:: WHAT IS REQUIRED ::
Nothing should be left out: repeat all the data exactly.

(MATERIAL FOR THIS TASK begins)

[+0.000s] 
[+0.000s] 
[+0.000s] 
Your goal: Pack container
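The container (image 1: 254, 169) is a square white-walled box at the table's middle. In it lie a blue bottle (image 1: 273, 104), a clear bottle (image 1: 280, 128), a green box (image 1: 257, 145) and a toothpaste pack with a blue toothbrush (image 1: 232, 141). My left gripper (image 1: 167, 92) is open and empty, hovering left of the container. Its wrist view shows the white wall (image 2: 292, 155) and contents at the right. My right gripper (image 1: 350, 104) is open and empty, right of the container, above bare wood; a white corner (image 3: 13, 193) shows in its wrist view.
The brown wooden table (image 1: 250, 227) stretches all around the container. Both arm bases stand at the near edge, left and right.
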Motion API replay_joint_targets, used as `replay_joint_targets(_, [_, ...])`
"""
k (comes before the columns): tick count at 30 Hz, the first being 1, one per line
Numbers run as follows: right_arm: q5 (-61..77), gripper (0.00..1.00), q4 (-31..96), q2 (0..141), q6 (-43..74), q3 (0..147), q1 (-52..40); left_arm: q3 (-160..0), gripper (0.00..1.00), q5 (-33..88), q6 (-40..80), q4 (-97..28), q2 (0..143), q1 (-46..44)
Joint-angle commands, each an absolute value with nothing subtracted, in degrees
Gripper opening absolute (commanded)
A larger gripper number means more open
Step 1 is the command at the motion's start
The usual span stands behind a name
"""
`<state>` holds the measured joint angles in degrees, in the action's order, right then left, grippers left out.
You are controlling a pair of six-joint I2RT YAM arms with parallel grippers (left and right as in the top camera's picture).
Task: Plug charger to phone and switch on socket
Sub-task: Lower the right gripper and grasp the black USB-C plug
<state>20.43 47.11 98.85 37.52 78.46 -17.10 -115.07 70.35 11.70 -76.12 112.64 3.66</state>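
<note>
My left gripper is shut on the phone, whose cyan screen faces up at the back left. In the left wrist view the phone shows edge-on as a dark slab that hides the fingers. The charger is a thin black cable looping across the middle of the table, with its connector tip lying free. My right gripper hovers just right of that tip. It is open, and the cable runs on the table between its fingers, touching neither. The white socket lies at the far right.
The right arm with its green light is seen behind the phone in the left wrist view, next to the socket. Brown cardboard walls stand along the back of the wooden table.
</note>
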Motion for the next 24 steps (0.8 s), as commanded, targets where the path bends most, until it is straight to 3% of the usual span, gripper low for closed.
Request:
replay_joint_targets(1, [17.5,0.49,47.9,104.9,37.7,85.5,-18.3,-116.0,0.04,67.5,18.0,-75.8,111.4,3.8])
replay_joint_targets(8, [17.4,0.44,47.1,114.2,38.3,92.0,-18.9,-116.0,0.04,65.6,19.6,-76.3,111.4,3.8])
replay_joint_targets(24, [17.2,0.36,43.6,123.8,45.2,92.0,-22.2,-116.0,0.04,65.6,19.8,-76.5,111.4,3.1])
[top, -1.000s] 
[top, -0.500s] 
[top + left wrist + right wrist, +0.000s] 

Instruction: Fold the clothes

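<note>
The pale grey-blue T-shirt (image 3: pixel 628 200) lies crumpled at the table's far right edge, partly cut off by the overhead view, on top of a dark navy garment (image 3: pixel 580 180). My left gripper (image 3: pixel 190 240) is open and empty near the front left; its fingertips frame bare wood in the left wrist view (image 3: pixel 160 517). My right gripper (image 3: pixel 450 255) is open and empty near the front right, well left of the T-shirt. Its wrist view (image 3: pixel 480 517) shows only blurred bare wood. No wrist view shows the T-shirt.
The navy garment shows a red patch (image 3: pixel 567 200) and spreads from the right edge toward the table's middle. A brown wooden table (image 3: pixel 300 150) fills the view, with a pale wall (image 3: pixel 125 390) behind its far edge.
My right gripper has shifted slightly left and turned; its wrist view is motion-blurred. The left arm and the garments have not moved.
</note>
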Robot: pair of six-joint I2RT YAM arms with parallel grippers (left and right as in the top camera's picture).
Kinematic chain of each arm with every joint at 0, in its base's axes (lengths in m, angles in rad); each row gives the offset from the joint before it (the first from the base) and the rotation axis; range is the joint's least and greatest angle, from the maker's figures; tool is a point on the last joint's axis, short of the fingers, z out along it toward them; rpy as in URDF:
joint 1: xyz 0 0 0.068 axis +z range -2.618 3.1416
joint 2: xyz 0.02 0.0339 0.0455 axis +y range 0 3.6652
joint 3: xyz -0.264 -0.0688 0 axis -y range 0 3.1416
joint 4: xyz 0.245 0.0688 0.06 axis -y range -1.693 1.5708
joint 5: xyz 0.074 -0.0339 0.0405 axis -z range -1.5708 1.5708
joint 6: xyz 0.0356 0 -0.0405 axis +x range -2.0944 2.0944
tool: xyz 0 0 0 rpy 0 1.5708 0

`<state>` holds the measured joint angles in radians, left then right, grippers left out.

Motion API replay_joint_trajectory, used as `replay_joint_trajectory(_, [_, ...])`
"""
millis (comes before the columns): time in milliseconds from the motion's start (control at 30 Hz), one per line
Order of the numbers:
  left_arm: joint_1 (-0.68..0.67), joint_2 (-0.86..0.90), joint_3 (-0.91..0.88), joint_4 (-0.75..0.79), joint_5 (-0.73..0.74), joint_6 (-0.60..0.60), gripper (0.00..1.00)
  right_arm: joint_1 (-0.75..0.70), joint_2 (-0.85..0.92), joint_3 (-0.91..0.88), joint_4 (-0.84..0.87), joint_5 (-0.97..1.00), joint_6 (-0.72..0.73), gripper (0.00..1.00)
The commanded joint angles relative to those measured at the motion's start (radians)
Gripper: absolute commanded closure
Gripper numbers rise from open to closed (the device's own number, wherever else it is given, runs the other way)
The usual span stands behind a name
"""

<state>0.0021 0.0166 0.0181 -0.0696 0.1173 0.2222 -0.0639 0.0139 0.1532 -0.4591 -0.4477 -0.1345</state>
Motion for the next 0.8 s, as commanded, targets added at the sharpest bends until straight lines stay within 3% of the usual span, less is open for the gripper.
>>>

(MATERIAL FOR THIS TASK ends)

:: ANSWER TO THIS EXERCISE ::
[+0.000s] 
[+0.000s] 
[+0.000s] 
Your goal: Pack container
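The container (image 1: 254, 169) is a square white-walled box at the table's middle. In it lie a blue bottle (image 1: 273, 104), a clear bottle (image 1: 280, 128), a green box (image 1: 257, 145) and a toothpaste pack with a blue toothbrush (image 1: 232, 141). My left gripper (image 1: 167, 92) is open and empty, hovering left of the container. Its wrist view shows the white wall (image 2: 292, 155) and contents at the right. My right gripper (image 1: 350, 104) is open and empty, right of the container, above bare wood; a white corner (image 3: 13, 193) shows in its wrist view.
The brown wooden table (image 1: 250, 227) stretches all around the container. Both arm bases stand at the near edge, left and right.
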Motion API replay_joint_targets, used as `replay_joint_targets(_, [_, ...])`
"""
k (comes before the columns): tick count at 30 Hz, the first being 1, one per line
Numbers run as follows: right_arm: q5 (-61..77), gripper (0.00..1.00), q4 (-31..96), q2 (0..141), q6 (-43..74), q3 (0..147), q1 (-52..40); left_arm: q3 (-160..0), gripper (0.00..1.00), q5 (-33..88), q6 (-40..80), q4 (-97..28), q2 (0..143), q1 (-46..44)
Joint-angle commands, each an absolute value with nothing subtracted, in degrees
Gripper opening absolute (commanded)
A larger gripper number means more open
Step 1 is the command at the motion's start
The usual span stands behind a name
"""
`<state>` holds the measured joint angles in degrees, in the action's order, right then left, grippers left out.
You are controlling a pair of six-joint I2RT YAM arms with parallel grippers (left and right as in the top camera's picture).
Task: Plug charger to phone and switch on socket
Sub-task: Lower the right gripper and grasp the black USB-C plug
<state>20.43 47.11 98.85 37.52 78.46 -17.10 -115.07 70.35 11.70 -76.12 112.64 3.66</state>
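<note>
My left gripper is shut on the phone, whose cyan screen faces up at the back left. In the left wrist view the phone shows edge-on as a dark slab that hides the fingers. The charger is a thin black cable looping across the middle of the table, with its connector tip lying free. My right gripper hovers just right of that tip. It is open, and the cable runs on the table between its fingers, touching neither. The white socket lies at the far right.
The right arm with its green light is seen behind the phone in the left wrist view, next to the socket. Brown cardboard walls stand along the back of the wooden table.
</note>
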Motion for the next 24 steps (0.8 s), as commanded, targets where the path bends most, until it is straight to 3% of the usual span, gripper low for closed.
Request:
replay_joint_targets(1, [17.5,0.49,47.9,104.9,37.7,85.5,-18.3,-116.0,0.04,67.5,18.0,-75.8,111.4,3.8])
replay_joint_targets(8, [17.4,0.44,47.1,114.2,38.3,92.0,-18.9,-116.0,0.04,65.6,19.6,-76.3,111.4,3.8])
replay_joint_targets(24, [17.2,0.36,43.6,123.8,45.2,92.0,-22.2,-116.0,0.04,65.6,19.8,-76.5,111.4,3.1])
[top, -1.000s] 
[top, -0.500s] 
[top + left wrist + right wrist, +0.000s] 

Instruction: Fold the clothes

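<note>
The pale grey-blue T-shirt (image 3: pixel 628 200) lies crumpled at the table's far right edge, partly cut off by the overhead view, on top of a dark navy garment (image 3: pixel 580 180). My left gripper (image 3: pixel 190 240) is open and empty near the front left; its fingertips frame bare wood in the left wrist view (image 3: pixel 160 517). My right gripper (image 3: pixel 450 255) is open and empty near the front right, well left of the T-shirt. Its wrist view (image 3: pixel 480 517) shows only blurred bare wood. No wrist view shows the T-shirt.
The navy garment shows a red patch (image 3: pixel 567 200) and spreads from the right edge toward the table's middle. A brown wooden table (image 3: pixel 300 150) fills the view, with a pale wall (image 3: pixel 125 390) behind its far edge.
My right gripper has shifted slightly left and turned; its wrist view is motion-blurred. The left arm and the garments have not moved.
</note>
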Robot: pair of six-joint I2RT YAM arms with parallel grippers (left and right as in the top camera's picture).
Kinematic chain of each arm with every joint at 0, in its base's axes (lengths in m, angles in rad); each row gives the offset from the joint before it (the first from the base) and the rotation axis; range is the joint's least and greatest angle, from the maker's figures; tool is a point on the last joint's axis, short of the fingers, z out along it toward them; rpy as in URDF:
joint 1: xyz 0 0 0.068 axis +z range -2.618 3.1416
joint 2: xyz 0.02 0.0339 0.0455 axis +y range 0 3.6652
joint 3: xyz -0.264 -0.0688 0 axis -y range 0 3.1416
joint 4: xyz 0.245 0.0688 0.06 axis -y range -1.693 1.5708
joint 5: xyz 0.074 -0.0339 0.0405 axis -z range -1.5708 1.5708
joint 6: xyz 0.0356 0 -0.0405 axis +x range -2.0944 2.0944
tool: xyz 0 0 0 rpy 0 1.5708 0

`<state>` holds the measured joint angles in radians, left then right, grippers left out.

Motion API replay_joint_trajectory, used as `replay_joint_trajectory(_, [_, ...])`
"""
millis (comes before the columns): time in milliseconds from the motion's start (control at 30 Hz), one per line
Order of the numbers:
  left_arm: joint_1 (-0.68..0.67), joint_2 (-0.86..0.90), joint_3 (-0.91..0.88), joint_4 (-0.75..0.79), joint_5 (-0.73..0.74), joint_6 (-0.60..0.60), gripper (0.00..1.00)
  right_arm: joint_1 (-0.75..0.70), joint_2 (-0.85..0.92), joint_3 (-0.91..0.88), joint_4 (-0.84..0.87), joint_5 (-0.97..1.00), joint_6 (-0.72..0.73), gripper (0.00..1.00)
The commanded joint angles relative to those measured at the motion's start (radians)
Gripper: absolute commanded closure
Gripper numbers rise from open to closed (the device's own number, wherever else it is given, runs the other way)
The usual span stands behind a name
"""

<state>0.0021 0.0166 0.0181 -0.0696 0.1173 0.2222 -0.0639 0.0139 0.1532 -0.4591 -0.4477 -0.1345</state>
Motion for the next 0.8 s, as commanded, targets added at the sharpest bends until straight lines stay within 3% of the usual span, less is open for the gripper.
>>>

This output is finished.